Problem #1 came along when I tried to parse XML. First of all, the API documentation completely sucks — if you look at the top level REXML package, it’s totally worthless. If you manage to figure out that it’s REXML::Document that you probably want, you’re still not much better off. If you check out #new, which is really what you probably want, you’re rewarded with one word: “Constructor” You also have some “@param” tags that ran together and tell you things like the second argument, called “context”, should be a Hash of the context. That clears up a lot! And, seriously, if you’re telling me that it should be a Hash in the documentation, why aren’t we just doing implied static typing and being done with it?

Anyway, I retreated to Google, found the REXML tutorial, and managed to figure it out from there.

But then I kept having this annoying bug: when I called Element#text(), it was not only ignoring my instructions to leave entities alone (i.e. don’t turn “&lt;” into “<”), but it then seemed to go through and attempt to re-parse it, because it was complaining about unbalanced tags! Principle of Least Surprise my ass(1)! I’m not sure why the second part of that was happening, but the first part is apparently documented, so I stopped using the easy-to-read convenience method and went to Element#write.

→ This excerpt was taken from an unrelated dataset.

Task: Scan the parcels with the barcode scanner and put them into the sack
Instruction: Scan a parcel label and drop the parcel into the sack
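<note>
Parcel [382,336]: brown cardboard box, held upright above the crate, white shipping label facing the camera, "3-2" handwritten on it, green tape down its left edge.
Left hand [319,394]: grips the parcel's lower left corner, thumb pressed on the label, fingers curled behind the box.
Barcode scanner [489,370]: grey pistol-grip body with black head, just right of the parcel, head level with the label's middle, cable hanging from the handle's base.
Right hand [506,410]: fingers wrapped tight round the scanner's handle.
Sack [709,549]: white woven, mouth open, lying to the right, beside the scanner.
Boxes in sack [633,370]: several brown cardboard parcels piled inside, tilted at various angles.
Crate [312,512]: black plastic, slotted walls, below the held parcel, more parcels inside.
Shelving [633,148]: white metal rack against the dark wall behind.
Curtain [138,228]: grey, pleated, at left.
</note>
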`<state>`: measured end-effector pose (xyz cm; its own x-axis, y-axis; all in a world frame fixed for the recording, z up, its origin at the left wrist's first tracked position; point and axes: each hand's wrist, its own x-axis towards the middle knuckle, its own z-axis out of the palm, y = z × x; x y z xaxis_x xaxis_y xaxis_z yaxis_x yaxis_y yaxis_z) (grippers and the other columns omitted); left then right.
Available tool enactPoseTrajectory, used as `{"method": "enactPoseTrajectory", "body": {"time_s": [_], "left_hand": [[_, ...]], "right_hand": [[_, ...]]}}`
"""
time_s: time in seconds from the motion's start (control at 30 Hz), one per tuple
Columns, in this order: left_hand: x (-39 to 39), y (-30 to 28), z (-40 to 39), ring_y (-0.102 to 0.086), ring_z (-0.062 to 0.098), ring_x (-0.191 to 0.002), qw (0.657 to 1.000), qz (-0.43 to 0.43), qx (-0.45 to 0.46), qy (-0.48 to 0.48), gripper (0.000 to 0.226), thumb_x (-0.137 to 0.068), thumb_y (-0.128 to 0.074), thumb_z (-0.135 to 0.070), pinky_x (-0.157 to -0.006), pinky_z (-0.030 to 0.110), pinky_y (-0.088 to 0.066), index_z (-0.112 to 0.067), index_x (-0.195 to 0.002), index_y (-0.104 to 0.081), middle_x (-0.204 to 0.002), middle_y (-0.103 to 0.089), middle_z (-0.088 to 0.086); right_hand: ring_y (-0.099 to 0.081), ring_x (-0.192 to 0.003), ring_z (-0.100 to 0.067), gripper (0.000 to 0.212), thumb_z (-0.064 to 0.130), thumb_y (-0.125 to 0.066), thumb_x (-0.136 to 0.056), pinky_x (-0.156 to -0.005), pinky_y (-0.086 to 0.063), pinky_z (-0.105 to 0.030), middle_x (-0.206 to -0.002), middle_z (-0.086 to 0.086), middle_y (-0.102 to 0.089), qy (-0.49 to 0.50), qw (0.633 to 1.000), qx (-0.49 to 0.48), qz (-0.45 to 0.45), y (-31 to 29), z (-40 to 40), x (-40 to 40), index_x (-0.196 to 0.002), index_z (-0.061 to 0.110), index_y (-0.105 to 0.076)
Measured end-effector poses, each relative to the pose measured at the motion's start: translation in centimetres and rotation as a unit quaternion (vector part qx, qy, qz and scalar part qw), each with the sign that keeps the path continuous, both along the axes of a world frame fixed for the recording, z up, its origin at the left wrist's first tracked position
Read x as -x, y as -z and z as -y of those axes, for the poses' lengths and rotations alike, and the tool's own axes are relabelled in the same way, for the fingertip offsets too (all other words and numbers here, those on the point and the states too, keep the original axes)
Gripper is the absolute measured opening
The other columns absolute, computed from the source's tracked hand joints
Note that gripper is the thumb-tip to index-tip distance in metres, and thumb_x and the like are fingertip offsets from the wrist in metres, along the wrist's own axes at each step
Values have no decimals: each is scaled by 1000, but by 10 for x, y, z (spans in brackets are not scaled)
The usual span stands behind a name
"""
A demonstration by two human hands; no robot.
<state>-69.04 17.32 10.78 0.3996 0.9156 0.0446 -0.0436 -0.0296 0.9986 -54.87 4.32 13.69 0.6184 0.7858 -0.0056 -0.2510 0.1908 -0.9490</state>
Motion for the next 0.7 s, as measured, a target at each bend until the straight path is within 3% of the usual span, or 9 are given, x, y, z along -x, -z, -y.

This is where the real pain began. See, Element#write is broken. Deprecated and broken, actually. But the tutorial still tells you to use it. The solution is to use their Formatter approach. Except — ready for it? — that’s broken, too! No, I’m not kidding. In this language core library, both versions are broke! The solution is for me to reach in and make a change to the core library so that we avoid a null. In the standard Ruby deployment, using the standard core XML processing library, there is no way to write out XML. It is impossible because of bugs in the library.

The worst part?

THAT STUPID BUG IN THEIR CORE LIBRARY WOULD HAVE BEEN FIXED WITH STATIC TYPING(2). Even more if you have a type system which can check nulls for you. Null pointers/”nil when you didn’t expect it!” errors are totally solvable problems. The fact that our industry hasn’t moved past this painful left-over from C is driving me crazy. The next person who tries to tell me that dynamic typing is the best thing since sliced bread is going to get an earful. It is a flat-out wrong position, and I’m done hearing otherwise from anyone.

(1) As much as I’d love to claim that quote, it actually comes from Paul Cantrell’s excellent exploration of closures in Ruby.
(2) Or with the right test and a CI server guarding the production-bound branch. But that’s apparently not happening…which is where static typing comes in.

Tags: , ,

  • Nick

    The answer, my friend, is hpricot. Or to just abandon Ruby altogether since it’s dynamically typed and all the airbag ranting in the world isn’t going to change that.

  • Brian Hammond

    otherwise

  • http://www.AboutJustin.com Justin Bozonier

    There’s a difference between dynamic typing being bad versus strong typing being necessary at times.

    I think what we’re seeing is a growing need to be able to loosely type and at other times statically typed and sometimes dynamically type.

  • http://www.linkedin.com/in/robertfischer Robert Fischer

    @Justin

    There’s a difference between dynamic typing being bad versus strong typing being necessary at times.
    Care to elaborate? I’m missing the distinction you’re making. And when is it necessary to dynamically type?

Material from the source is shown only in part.